Он был уверен, что трёхлетний малыш стал меняться в худшую сторону от того, что потерял своих настоящих родителей, и обретение новых отозвалось в нём какими-то глубинными, печальными переменами.

Ошибся Степан Солдатеич. Да и слава Богу, что ошибся. В четыре годика, в пять лет и в шесть голубоглазый «курский соловей» преобразился в лучшую сторону. Пропали капризы и вредины, исчезли потаённые страхи, возникавшие после прочитанной сказки. Темнота перестала пугать.

Повеселел парнишка и сделался покладистым, ровным и уверенным в себе – как Чирихин-старший.

Душою и телом Николик взял всё, что можно было взять от родного отца.
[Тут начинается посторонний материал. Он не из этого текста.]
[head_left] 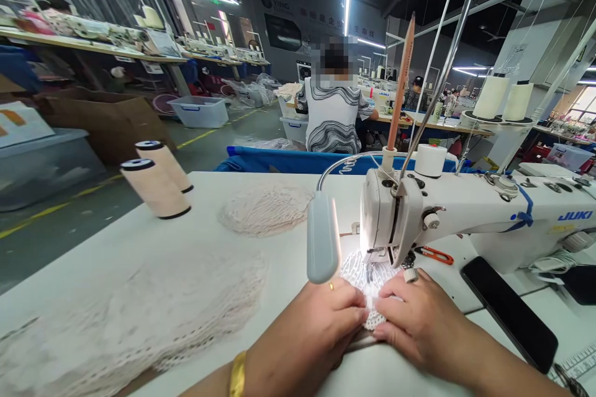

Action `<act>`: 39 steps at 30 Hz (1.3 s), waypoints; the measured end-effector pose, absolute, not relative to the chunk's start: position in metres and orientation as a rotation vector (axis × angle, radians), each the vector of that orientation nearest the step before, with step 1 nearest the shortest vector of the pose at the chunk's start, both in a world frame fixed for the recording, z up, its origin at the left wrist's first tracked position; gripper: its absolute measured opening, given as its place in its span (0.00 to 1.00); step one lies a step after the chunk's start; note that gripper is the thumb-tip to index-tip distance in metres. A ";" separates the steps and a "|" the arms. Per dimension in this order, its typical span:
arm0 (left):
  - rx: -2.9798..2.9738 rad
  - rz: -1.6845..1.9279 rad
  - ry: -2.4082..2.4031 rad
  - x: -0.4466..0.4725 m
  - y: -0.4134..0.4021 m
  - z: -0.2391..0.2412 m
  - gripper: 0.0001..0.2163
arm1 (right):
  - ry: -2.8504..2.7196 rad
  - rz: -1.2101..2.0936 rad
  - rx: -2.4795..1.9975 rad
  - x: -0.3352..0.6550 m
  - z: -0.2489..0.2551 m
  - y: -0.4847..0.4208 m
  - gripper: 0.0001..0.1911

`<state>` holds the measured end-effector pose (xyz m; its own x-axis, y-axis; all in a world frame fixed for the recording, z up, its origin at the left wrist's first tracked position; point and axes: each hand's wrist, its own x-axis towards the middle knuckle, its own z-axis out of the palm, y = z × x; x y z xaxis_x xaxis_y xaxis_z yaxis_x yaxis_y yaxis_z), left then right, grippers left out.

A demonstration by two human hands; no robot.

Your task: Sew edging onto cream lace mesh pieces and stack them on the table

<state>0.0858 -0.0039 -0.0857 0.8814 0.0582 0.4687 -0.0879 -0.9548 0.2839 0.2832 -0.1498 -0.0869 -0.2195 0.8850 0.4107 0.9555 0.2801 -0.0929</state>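
Note:
A small round piece of white lace (367, 288) lies under the presser foot of a white sewing machine (465, 211). My left hand (316, 329) presses on the lace from the left with its fingers curled together. From the right, my right hand (419, 319) pinches the same piece, a thimble on one fingertip. Both hands sit just in front of the needle, lit by a small lamp (322, 239) on a flexible neck.
A large pile of lace pieces (139, 316) lies at the left, a smaller stack (265, 208) further back. Two thread cones (156, 186) stand at the table's left edge. A black phone (510, 313) and orange snips (435, 254) lie to the right. Another person (333, 105) sits ahead, facing away.

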 end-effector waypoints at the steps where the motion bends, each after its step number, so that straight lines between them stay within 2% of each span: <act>1: 2.755 0.703 -0.023 0.088 -0.002 -0.086 0.14 | -2.165 -0.278 -1.665 0.284 -0.088 -0.148 0.12; 9: 2.793 0.742 -0.061 0.091 0.005 -0.086 0.15 | -2.171 -0.263 -1.669 0.285 -0.091 -0.146 0.08; 17: 2.821 0.730 -0.096 0.087 -0.001 -0.082 0.14 | -2.188 -0.284 -1.644 0.285 -0.092 -0.147 0.10; 32: 2.766 0.771 0.011 0.099 0.016 -0.084 0.14 | -2.091 -0.262 -1.744 0.287 -0.090 -0.139 0.03; 39: 2.749 0.797 0.036 0.100 0.016 -0.083 0.15 | -2.022 -0.188 -1.766 0.285 -0.086 -0.139 0.09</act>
День за днём и год за годом из него «прорезался» и характер и облик Чирихина-старшего, его манера говорить, выставляя вперёд угловатый крутой подбородок; манера смотреть, слегка исподлобья; манера ходить, наступая на пятку так сильно, что подмётки рвались на ходу.

– Надо снова покупать, – замечал Стародубцев ближе к зиме. – В чём пойдёшь? Босиком? Так пятки тоже могут быстро износиться, ежели не подковать.

В ответ Николик только похохатывал – чувство юмора досталось от отца, любившего, а главное, умевшего травить анекдоты на фронте.

4

Зимой нередко томились дома, зимовничали-домовничали. По снегу, по морозу не шибко рыпались, но всё-таки за печку не держались – не тараканы запечные, особенно если учесть сибирскую закваску Солдатеича.

Парнишку-непоседу через день да каждый день тянуло покататься на сахарных горках, на хрустальной реке. И Солдатеич за ним – куда денешься – вдогонку трусил на лыжах и даже на коньках скользить пытался до тех пор, пока не грохнулся и такую прорубь задом прорубил – до конца зимы не замерзала, дымилась, как воронка после бомбёжки; так сам он зубоскалил над собой.

Доля Донатовна, собирая вечерять, порой не могла докричаться до них. Домой возвращались – как два развесёлых синьора-помидора из недавно прочитанной сказки «Приключение Чиполлино».

– И что за имечко такое – Чиполлино? – рассуждал Стародубцев за ужином. – Не поймёшь: чи Полина это? Чи ни Полина? То ли дело – Никола, Николик. Хорошее имя, сынок, досталось тебе. Круглый год – одни праздники. Наливай да пей. Зима пришла – Никола Зимний. Святой водички попьём из проруби. А весна придёт – Никола вешний, Никола-травник. Опять наливай. Только теперь уже – берёзового соку.